Currently, couples in Saudi Arabia must have their blood biochemically analyzed to determine if they’re carriers for two common genetic diseases. But if DNA testing was done instead, as the SHGP team hopes will one day be the case, the same sample could be used to test for thousands of diseases. “I think the ability to sequence and understand the genome of an individual has provided an opportunity for a better understanding of disease, for a better understanding of the patient, and, through that, better management of disease,” says Dr. Meyer.

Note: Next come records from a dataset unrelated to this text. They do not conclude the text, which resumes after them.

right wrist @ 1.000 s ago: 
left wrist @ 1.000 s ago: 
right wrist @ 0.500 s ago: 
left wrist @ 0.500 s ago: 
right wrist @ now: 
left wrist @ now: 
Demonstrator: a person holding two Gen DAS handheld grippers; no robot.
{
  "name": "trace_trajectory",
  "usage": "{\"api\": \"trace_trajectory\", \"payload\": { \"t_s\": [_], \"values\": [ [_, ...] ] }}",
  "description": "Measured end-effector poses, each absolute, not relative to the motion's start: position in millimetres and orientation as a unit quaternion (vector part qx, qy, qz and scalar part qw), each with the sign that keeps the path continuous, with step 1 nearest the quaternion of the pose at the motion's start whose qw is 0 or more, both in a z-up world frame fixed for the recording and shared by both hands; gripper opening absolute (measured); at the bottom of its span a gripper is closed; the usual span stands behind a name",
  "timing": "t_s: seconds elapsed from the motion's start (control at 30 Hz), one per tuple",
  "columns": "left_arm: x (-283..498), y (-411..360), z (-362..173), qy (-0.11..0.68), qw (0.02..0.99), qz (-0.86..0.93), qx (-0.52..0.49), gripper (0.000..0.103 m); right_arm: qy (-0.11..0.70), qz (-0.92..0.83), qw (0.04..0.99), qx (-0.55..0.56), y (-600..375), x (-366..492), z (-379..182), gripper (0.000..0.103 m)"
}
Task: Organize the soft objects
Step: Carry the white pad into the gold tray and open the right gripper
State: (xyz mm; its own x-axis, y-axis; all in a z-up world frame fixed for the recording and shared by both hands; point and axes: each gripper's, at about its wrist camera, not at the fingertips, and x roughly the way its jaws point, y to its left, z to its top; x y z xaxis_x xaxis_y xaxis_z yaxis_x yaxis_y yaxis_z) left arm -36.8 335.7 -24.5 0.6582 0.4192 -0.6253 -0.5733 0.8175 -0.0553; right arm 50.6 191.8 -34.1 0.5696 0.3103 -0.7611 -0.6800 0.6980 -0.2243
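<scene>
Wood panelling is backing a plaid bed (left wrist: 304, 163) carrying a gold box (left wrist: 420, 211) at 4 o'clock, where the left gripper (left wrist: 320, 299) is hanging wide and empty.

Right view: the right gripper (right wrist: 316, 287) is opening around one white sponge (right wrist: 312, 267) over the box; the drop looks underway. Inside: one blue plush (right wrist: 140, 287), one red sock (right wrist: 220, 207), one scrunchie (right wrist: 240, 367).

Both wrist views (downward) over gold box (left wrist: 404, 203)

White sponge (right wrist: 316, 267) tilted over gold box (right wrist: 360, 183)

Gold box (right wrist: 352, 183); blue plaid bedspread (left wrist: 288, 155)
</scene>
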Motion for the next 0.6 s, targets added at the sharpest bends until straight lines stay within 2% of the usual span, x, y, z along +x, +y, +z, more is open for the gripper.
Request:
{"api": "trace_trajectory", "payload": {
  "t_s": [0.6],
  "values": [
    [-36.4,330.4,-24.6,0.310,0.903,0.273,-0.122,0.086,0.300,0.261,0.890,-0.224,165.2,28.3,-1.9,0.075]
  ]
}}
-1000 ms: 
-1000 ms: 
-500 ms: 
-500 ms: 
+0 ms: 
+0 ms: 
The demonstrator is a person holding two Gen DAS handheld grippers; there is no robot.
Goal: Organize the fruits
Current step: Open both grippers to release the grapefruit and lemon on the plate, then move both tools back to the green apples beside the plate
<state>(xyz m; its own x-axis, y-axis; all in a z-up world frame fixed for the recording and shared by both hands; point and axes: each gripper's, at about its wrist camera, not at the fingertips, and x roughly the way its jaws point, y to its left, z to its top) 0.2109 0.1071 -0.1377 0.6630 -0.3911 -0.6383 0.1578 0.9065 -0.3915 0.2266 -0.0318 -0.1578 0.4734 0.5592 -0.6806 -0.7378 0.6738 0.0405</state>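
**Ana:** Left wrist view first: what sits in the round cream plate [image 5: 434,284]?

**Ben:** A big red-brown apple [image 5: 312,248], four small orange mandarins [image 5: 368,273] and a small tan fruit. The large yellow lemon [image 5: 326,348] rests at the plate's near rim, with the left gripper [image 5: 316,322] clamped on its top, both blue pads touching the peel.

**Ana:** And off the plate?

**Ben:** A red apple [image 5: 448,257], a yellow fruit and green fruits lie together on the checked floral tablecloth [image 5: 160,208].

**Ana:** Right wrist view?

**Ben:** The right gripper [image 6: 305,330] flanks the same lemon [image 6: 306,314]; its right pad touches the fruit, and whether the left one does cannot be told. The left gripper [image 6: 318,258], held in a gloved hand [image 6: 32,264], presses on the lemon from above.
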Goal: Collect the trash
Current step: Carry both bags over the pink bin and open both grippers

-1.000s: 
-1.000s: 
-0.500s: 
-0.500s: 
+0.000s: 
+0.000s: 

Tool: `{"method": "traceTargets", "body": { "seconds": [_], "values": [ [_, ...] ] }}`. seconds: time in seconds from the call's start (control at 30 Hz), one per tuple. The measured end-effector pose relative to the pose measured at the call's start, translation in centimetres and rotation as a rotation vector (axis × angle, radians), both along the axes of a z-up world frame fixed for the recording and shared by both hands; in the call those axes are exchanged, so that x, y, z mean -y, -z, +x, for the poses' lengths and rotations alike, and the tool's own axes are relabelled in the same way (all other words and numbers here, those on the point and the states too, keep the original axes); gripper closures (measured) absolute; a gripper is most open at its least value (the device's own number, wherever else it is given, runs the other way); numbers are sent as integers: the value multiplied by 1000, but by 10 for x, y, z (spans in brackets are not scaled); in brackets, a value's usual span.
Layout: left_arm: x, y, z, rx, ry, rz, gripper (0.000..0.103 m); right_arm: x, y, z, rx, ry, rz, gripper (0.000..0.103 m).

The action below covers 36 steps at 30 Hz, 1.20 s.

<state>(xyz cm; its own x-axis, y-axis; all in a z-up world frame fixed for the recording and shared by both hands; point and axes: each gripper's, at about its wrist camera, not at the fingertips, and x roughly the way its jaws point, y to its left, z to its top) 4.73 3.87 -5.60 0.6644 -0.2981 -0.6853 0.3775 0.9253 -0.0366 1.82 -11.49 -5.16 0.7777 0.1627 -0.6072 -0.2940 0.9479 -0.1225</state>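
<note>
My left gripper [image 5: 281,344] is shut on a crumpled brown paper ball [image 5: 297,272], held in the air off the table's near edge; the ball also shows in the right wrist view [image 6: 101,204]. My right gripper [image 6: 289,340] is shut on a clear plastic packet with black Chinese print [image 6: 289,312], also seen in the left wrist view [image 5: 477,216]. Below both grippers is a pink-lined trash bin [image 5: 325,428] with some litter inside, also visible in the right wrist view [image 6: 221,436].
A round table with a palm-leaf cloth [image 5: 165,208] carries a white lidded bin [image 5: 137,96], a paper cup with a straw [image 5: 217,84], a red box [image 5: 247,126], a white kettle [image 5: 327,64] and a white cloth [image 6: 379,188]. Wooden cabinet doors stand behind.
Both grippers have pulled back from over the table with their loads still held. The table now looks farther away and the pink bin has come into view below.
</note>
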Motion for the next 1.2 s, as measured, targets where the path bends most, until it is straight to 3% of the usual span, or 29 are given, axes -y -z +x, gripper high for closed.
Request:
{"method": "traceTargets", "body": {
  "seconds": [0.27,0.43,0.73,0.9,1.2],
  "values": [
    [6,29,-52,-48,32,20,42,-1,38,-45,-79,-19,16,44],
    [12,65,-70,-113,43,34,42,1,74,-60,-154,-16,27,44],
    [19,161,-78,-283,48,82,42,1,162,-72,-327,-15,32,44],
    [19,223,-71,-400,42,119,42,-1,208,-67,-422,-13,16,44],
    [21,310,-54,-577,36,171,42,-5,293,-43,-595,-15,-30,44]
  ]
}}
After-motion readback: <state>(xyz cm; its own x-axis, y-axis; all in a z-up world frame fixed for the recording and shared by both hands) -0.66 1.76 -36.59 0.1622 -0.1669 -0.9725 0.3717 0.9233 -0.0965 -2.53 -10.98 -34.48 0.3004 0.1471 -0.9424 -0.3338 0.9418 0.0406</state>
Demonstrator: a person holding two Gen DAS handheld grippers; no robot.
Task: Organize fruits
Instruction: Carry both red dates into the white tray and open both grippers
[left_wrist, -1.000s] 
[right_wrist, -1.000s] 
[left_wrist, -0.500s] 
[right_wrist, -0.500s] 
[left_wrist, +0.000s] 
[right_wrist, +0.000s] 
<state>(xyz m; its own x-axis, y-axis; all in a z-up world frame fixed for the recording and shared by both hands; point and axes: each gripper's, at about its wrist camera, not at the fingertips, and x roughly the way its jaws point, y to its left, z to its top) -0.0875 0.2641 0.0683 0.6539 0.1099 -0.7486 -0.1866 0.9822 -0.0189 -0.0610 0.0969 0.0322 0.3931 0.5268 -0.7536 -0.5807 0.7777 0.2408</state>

The next phase of the SHGP will incorporate premarital testing to enable couples to identify carrier genes that might affect their future children. In 2017, Dr. Meyer and his team launched the national premarital carrier screening program using Thermo Fisher’s microarray technologies. Dr. Sedairy says the team hopes to identify markers for a number of genetic diseases, enabling the country to expand its screening program.

“Many people think precision medicine is a fad,” says Dr. Sedairy. “But it’s actually the reality of the new medicine that is going to be offered to the population at a much more expedited manner, at a much more precise manner, and a much more economically efficient manner.”